Mr President and Fellows of the RGS,
I am grateful to Her Majesty the Queen for awarding me the Patron’s Medal of the Royal Geographical Society for the year 2003.
When I started enjoying the mountains, almost 40 years ago, any honour or achievement was far from my mind. Being in the mountains was good enough. Living in a busy city like Mumbai the need for mountains was felt with greater intensity. It all started with trekking in the Western Ghats, the range near my home and later I visited the Himalaya as a young schoolboy first time in 1962 and have continued going to the Himalaya ever since, every year.
Since early days I had two habits, which perhaps were helpful. I generally never liked to visit the same place or area again. Though there were favourite places to go to, but the serious ventures, the expeditions were more of an intellectual activity and not only physical exercise. Looking to a new hill or range gave me more pleasure than simply climbing a peak. Most of the peaks I have climbed were to look on to the other side of the mountain and look at the vast panorama. The second habit I developed since the early days was to maintain detailed notes of my activities. These notes ultimately allowed me to write about the visits to mountains and publish books. In fact writing about the mountains is almost as great a pleasure as visiting it. Like the passion to visit the mountains, I had to write when the need was felt, there was no escape from it.
I have shared mountain trails with many people. Today I remember all of them, though the list is too long to recall them individually. Many people and associations have helped me to enjoy the hills, from earliest mountain instructors and companions, to my devoted porters from Kumaun, each contributed to the pleasures. As it happens in any risk taking activity, I have lost a few friends and their loss was felt more as they were young and fit people. I myself survived two major injuries to continue with the passion.
I have been on joint expeditions with the French and the Japanese but it was great pleasure to go on six such joint expeditions with the British mountaineers, especially with Sir Chris Bonington. We discussed many topics, played cricket at the base camps, enjoyed ourselves and of course climbed few mountains in between. In fact one reviewer gave me the tribute that ‘Harish is at his best when climbing with his beloved Britts’! I am particularly happy that the society of ‘beloved Britt’s’ is honouring me today.
In the last two decades I have explored the areas of the eastern Karakorams over several trips, specially the Siachen glacier where Indian and Pakistani armies are engaged in high altitude war. The war has led to major destruction of the environment and the human and economic costs have been heavy. I have been involved in proposing a Peace Plan to stop this war and save this great glacier and its peaks from environmental degradation that they are reeling under. It will be my great pleasure if such recognition leads authorities to consider such peace proposals more substantially. We are two nations linked by the Himalayan geography. Nations which do not understand and respect geography are condemned by history. Governments and people of both the countries should realise that there is a humanity which binds us together. Whatever our game. And whichever our side of the fence.
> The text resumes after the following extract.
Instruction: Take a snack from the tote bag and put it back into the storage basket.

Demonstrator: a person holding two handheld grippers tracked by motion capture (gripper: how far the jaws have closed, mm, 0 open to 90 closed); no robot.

When I started going to the hills my father Bhagwandas, amongst others, simply could not understand why one has to walk in the hot sun, climb mountains or take risks. But he never stopped me and looked after the family cloth business during my long absence. To him I owe a lot. My elder son, Sonam, now a banker, when young had no choice but to walk the trail with me in the hills. Today he knows all the stories I can tell, and with his sharp mind would not let me go wrong with any figures, like heights of peaks. Truly like a woman behind a man, my wife Geeta stood with me through thick and thin, and thanks to her our home became a welcoming hub for mountaineers from the world over, as we polished off mangoes before proceeding to the mountains every summer. I am indeed delighted that she is present with me today.
Decades ago on a summer day I stood on top of a hill fort around Mumbai with my son Nawang who shared many trails with me. We saw our imprints on clouds as a Brocken Spectre. I could see in his eyes that a life of a city boy was not for him and he wanted to ride on clouds. He selected a different avenue than mine and became a Gorkha officer in the Indian army – to serve the nation. He died in Kashmir trying to save life of a colleague and defending the Himalaya. I dedicate this award to him. He will be proud of it.
In the epic Hindu scripture, Bhagavad-Gita it is said that “the splendour of mountains reveal God more than anything else. Every deed of heroism, sacrifice and every work of dedication is a revelation. The epic moments of man’s life are inexplicably beyond the finite mind of a man.’ I find this very true today as I recall the beauty I was fortunate enough to witness during all these years of explorations.
It is indeed a great honour to receive this Patron’s Medal and join with many great explorers from whose writings I have learnt much, — they are my heroes. It is standing on shoulders of many that I have reached here. I hope this award will spur me on to more visits to the Himalaya and further explorations for which even one lifetime is not enough.
Thank you Sir Ron Cooke, President of the Royal Geographical Society for this great honour which I am happy to accept, specially as an Indian.